## EXERCISE DIRECTIONS
Return each line of the listing that follows in which the string "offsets" can be found.

## DATA BELOW
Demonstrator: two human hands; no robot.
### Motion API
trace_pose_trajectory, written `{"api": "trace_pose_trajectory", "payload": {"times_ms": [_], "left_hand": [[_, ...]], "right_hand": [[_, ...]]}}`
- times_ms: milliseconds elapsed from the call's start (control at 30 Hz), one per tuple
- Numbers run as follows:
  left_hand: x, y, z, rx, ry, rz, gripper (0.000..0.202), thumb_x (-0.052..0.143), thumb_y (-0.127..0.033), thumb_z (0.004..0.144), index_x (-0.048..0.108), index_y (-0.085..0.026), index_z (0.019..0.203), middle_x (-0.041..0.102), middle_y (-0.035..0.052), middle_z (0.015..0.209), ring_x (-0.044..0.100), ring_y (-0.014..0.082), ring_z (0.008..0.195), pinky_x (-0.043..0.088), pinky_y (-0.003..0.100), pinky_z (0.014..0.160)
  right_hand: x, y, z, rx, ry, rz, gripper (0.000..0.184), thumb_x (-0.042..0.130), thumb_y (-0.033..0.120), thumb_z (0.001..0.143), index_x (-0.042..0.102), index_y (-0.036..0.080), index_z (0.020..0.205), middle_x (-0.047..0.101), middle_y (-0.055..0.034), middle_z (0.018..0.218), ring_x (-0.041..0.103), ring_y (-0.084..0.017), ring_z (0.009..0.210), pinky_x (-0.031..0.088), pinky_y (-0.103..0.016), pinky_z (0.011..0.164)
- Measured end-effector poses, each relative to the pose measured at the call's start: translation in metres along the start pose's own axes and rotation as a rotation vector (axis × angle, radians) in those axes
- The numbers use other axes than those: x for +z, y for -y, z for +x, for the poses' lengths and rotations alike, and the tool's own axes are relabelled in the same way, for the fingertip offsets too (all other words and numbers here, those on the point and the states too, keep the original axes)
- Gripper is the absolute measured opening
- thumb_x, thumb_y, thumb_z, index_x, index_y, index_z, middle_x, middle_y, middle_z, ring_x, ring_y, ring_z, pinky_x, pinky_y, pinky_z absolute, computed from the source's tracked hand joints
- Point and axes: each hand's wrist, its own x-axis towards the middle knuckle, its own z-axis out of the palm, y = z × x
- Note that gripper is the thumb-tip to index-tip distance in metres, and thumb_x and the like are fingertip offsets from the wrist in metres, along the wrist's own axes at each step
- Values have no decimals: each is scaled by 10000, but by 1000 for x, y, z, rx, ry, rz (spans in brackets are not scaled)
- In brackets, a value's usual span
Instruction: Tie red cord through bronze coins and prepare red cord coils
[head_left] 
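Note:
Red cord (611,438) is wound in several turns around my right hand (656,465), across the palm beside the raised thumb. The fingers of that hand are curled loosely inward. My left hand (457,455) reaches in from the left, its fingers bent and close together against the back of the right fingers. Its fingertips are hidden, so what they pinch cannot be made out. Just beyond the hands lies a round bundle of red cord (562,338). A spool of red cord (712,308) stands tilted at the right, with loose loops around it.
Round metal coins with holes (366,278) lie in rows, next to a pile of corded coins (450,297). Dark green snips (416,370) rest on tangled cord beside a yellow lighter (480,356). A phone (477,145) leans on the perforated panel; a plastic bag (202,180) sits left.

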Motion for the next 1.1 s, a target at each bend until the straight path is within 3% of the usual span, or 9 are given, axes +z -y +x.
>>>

## ANSWER
- The numbers use other axes than those: x for +z, y for -y, z for +x, for the poses' lengths and rotations alike, and the tool's own axes are relabelled in the same way, for the fingertip offsets too (all other words and numbers here, those on the point and the states too, keep the original axes)
- Note that gripper is the thumb-tip to index-tip distance in metres, and thumb_x and the like are fingertip offsets from the wrist in metres, along the wrist's own axes at each step

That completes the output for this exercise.